→ Exercise aim
Return all of the data exactly, omitting any images.

# # # #

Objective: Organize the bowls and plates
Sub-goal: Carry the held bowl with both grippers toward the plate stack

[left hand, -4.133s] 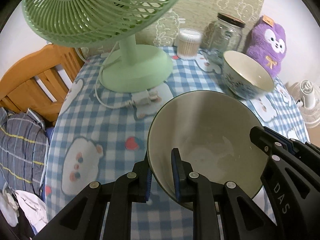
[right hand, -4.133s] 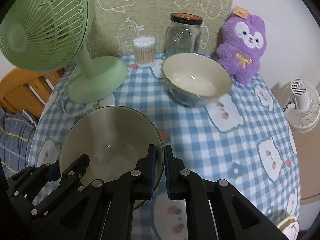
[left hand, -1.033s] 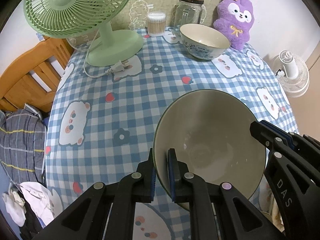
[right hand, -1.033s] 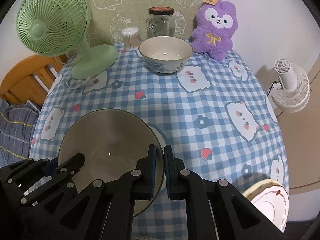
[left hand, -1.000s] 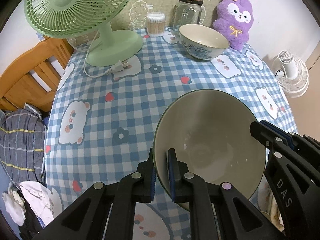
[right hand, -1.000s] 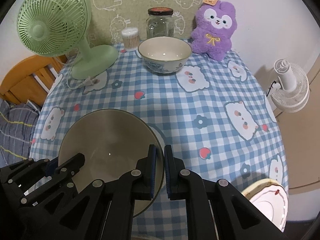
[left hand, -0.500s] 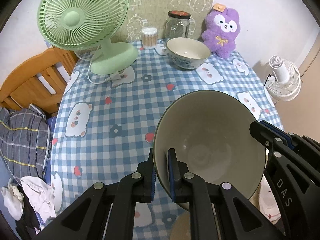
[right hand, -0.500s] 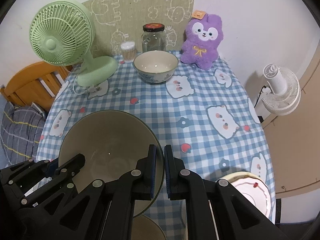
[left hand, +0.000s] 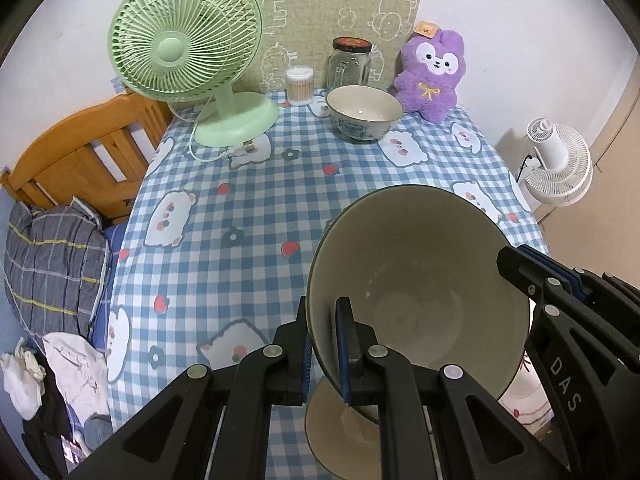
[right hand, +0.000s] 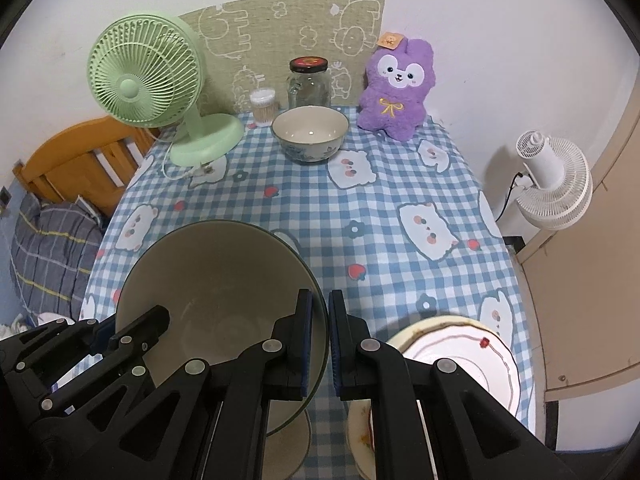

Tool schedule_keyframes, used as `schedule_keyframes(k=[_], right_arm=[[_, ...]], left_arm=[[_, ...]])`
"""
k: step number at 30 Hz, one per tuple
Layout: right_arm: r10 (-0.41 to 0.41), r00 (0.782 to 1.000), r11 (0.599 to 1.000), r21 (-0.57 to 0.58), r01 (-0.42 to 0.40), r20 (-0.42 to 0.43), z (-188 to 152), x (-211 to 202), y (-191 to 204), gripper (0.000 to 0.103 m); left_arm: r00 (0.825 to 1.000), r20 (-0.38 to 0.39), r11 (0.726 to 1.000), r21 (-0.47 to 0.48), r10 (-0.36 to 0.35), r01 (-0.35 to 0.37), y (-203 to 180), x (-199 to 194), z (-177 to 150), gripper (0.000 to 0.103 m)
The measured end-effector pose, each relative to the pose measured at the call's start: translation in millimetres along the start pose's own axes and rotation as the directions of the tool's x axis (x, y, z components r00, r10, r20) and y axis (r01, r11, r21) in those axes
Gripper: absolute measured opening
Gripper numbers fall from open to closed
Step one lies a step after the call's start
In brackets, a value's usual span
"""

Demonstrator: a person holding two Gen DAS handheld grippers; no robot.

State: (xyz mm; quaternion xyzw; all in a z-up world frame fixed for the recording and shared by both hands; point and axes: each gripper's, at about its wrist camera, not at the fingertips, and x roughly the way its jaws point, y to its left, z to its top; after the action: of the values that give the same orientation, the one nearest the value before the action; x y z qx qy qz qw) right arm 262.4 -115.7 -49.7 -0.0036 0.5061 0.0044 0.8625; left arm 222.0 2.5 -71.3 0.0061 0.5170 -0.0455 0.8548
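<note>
A large grey-green bowl [left hand: 420,280] hangs in the air above the near edge of the checked table [left hand: 248,200]. My left gripper [left hand: 323,320] is shut on its left rim. My right gripper [right hand: 320,308] is shut on the opposite rim of the same bowl [right hand: 208,280]. Right under it a beige dish [left hand: 340,432] rests on the table. A white plate with a pink line [right hand: 460,360] lies to the right, overlapping another plate [right hand: 360,428]. A blue-patterned bowl [right hand: 310,132] stands at the far side.
At the back stand a green fan [left hand: 188,48] with its cord, a cotton-swab tub [left hand: 299,86], a glass jar [left hand: 350,64] and a purple plush [left hand: 434,76]. Off the table are a white fan [right hand: 556,184], a wooden frame [left hand: 80,156] and bedding [left hand: 52,264].
Both grippers have risen and drawn back toward the near edge with the bowl between them. The far objects look smaller, and the beige dish and plates have come into view below.
</note>
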Motion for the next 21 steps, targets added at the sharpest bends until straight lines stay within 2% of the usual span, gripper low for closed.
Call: schedule_keyframes(k=[12,21], right_arm=[[0.020,0.999,0.999,-0.027,-0.021,-0.033,-27,-10,1,0.011],[0.021,0.997,0.999,-0.046,-0.024,-0.074,-44,-3,2,0.011]], left_arm=[[1.000,-0.010,0.999,-0.029,0.015,-0.016,-2,-14,-29,0.007],[0.999,-0.050,0.999,-0.050,0.012,-0.015,-4,-6,-51,0.007]])
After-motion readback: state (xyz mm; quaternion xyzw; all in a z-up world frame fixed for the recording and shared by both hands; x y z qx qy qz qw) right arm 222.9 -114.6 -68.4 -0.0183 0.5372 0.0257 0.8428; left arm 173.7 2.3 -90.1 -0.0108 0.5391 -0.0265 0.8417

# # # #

→ Worked solution
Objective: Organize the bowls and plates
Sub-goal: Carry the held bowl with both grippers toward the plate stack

[left hand, -4.133s] 
[right hand, -4.133s] 
[left hand, -1.033s] 
[right hand, -1.033s] 
[left hand, -1.000s] 
[right hand, -1.000s] 
[left hand, -0.500s] 
[right hand, -0.500s] 
[left hand, +0.000s] 
[right hand, +0.000s] 

Tool schedule_keyframes, used as `schedule_keyframes(k=[_], right_arm=[[_, ...]], left_arm=[[_, ...]])`
"""
k: step number at 30 Hz, one per tuple
Layout: right_arm: r10 (-0.41 to 0.41), r00 (0.782 to 1.000), r11 (0.599 to 1.000), r21 (-0.57 to 0.58), r01 (-0.42 to 0.40), r20 (-0.42 to 0.43), z (-188 to 152), x (-211 to 202), y (-191 to 204), gripper (0.000 to 0.103 m); left_arm: r00 (0.825 to 1.000), r20 (-0.38 to 0.39), r11 (0.726 to 1.000), r21 (-0.47 to 0.48), r10 (-0.36 to 0.35), r01 (-0.35 to 0.37), y (-203 to 180), x (-199 to 194), z (-177 to 150), gripper (0.000 to 0.103 m)
The measured end-effector pose, each relative to the pose measured at the call's start: translation in millimetres along the start pose's own axes and rotation as the directions of the tool's x axis (x, y, z components r00, r10, r20) and y axis (r01, r11, r21) in those axes
Gripper: absolute measured opening
Gripper numbers fall from open to closed
Step one lies a step after the call's start
In brackets, a value's usual span
"""

Demonstrator: a person holding two Gen DAS handheld grippers; no robot.

State: (xyz mm; quaternion xyzw; all in a z-up world frame fixed for the recording and shared by both hands; point and axes: each gripper's, at about its wrist camera, not at the fingertips, and x roughly the way its jaws point, y to its left, z to its top; after the action: of the values that give the same orientation, the one nearest the value before the action; x y z qx qy qz qw) right arm 262.4 -115.7 -49.7 -0.0036 0.5061 0.0044 0.8625; left arm 222.0 2.5 -71.3 0.0061 0.5170 -0.0455 0.8548
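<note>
A large grey-green bowl [left hand: 420,280] hangs in the air above the near edge of the checked table [left hand: 248,200]. My left gripper [left hand: 323,320] is shut on its left rim. My right gripper [right hand: 320,308] is shut on the opposite rim of the same bowl [right hand: 208,280]. Right under it a beige dish [left hand: 340,432] rests on the table. A white plate with a pink line [right hand: 460,360] lies to the right, overlapping another plate [right hand: 360,428]. A blue-patterned bowl [right hand: 310,132] stands at the far side.
At the back stand a green fan [left hand: 188,48] with its cord, a cotton-swab tub [left hand: 299,86], a glass jar [left hand: 350,64] and a purple plush [left hand: 434,76]. Off the table are a white fan [right hand: 556,184], a wooden frame [left hand: 80,156] and bedding [left hand: 52,264].
Both grippers have risen and drawn back toward the near edge with the bowl between them. The far objects look smaller, and the beige dish and plates have come into view below.
</note>
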Motion for the next 21 steps, targets added at the sharpest bends until straight lines stay within 2% of the usual span, gripper low for closed.
Call: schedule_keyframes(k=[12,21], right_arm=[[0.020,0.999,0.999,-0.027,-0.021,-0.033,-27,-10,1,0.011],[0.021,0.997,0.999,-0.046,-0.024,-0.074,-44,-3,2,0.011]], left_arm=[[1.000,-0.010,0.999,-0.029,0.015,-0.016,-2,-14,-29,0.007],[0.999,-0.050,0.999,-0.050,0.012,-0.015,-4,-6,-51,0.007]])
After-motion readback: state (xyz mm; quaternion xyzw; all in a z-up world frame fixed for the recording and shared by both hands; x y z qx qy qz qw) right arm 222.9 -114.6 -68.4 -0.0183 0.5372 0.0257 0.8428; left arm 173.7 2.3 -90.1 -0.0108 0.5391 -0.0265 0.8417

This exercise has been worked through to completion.